YOUR GOAL >>
Would you give again, exactly, the lines running from the line with "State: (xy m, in" to the end of the data below, both included?

DATA PROVIDED >>
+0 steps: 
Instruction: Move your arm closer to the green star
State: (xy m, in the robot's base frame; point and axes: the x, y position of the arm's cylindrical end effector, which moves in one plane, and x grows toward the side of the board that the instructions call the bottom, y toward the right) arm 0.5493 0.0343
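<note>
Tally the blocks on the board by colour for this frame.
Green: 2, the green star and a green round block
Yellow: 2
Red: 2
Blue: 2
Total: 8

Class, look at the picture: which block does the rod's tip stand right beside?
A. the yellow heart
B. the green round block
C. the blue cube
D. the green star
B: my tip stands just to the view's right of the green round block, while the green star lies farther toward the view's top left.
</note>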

RESPONSE AREA >>
State: (xy m, in the robot's base frame; point and axes: the x, y position of the arm's cylindrical end effector, which moves in one plane, and x grows toward the side of the board that the instructions call the bottom, y toward the right) arm 0.5493 0.0343
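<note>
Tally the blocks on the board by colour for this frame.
Green: 2, the green star and a green round block
Yellow: 2
Red: 2
Blue: 2
Total: 8

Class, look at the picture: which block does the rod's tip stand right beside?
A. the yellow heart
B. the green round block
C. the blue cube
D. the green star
B: my tip stands just to the view's right of the green round block, while the green star lies farther toward the view's top left.
</note>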

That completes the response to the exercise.